Академик молча ждал.
— Он мне говорит, что уже гриф снят и тема устарела. Плюс выходит открытый учебник, — начал перечислять Черкасов, — понятно, что я тут же зашел к Кантаровичу — просто чтобы проверить информацию! И что я от него узнаю?! Вы все подписали!
Рунге вздохнул и опустил глаза. Ему определенно было неловко от своего приступа старческой подозрительности.
— А вы что подумали, Илья Иосифович? — не стал щадить его Черкасов.
Академик, не поднимая глаз, принялся перекладывать стопку документов.
— Я? Подумал я, батенька, что вы не во всем, что касается физики, правы.
— В каком смысле, господин ректор?
— В прямом. В самом что ни на есть физическом смысле, — как-то недобро процедил Рунге. — Вы закрываете тему, которую одобрил ученый совет института, а теперь еще и президиум. Как же можно так? А? Объясните мне, прошу вас…

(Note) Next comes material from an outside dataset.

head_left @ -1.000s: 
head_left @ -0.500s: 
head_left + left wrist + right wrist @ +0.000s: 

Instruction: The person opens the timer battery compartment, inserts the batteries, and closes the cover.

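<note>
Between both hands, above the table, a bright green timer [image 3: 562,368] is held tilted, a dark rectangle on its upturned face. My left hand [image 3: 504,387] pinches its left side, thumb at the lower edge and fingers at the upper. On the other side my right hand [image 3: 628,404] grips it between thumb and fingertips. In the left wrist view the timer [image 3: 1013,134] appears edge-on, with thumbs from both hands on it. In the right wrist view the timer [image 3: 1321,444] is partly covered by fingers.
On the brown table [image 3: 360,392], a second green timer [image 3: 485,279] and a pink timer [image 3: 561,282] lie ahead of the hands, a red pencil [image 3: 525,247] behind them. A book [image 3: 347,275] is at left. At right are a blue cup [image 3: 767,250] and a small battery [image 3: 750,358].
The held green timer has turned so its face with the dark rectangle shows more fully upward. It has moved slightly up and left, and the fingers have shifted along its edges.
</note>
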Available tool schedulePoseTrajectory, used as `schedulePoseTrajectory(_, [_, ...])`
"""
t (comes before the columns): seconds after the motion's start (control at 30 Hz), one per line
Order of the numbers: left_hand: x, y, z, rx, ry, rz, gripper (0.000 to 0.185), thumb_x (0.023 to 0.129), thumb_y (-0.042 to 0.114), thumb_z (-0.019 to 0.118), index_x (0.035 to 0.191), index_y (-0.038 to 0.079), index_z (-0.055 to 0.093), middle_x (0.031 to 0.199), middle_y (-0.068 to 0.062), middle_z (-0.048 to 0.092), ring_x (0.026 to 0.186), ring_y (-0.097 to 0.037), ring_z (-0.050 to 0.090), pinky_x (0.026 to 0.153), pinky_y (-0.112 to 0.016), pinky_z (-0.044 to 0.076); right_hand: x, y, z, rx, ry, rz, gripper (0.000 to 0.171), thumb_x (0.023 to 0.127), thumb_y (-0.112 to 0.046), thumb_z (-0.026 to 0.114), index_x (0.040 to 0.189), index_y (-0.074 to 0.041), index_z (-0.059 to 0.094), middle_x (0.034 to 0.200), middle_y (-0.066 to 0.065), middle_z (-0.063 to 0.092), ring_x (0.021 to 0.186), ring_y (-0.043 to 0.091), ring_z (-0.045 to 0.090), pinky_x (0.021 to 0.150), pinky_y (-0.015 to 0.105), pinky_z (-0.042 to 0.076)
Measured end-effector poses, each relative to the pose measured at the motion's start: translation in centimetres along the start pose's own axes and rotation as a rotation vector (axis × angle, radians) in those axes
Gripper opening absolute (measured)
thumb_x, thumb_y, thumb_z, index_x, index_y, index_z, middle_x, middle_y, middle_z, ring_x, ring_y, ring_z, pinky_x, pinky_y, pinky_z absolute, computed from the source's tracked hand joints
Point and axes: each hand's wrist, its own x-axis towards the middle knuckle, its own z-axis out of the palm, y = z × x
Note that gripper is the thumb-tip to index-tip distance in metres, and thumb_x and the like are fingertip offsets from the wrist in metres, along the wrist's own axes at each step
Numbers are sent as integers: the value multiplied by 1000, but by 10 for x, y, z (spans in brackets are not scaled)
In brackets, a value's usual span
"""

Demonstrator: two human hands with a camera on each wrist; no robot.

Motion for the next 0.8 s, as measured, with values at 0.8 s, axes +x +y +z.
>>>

Черкасов молчал. Он не мог рассказать академику обо всех своих подозрениях, и уж тем более о вчерашнем звонке Соломина. Тем более что Юра ничего, в общем-то, и не сказал. Так, посоветовался со старым товарищем…
— Вот я и говорю, дорогой мой заместитель, — сокрушенно покачал головой Рунге, — лучше посоветоваться со мной, чем ломиться в открытую дверь.
Черкасов поджал губы. Это было чистой правдой. Рунге и впрямь был вполне открыт и доступен. Так что выходило как-то глуповато: пришел поспорить на принципиальную тему, а попал пальцем в небо. Он же видел, что переданная копия списка заверена ректором и президиумом Академии наук. А это значит, что в случае возражений придется выходить на уровень Правительства и Премьера.
«А для этого у меня нет ни сил, ни возможностей…»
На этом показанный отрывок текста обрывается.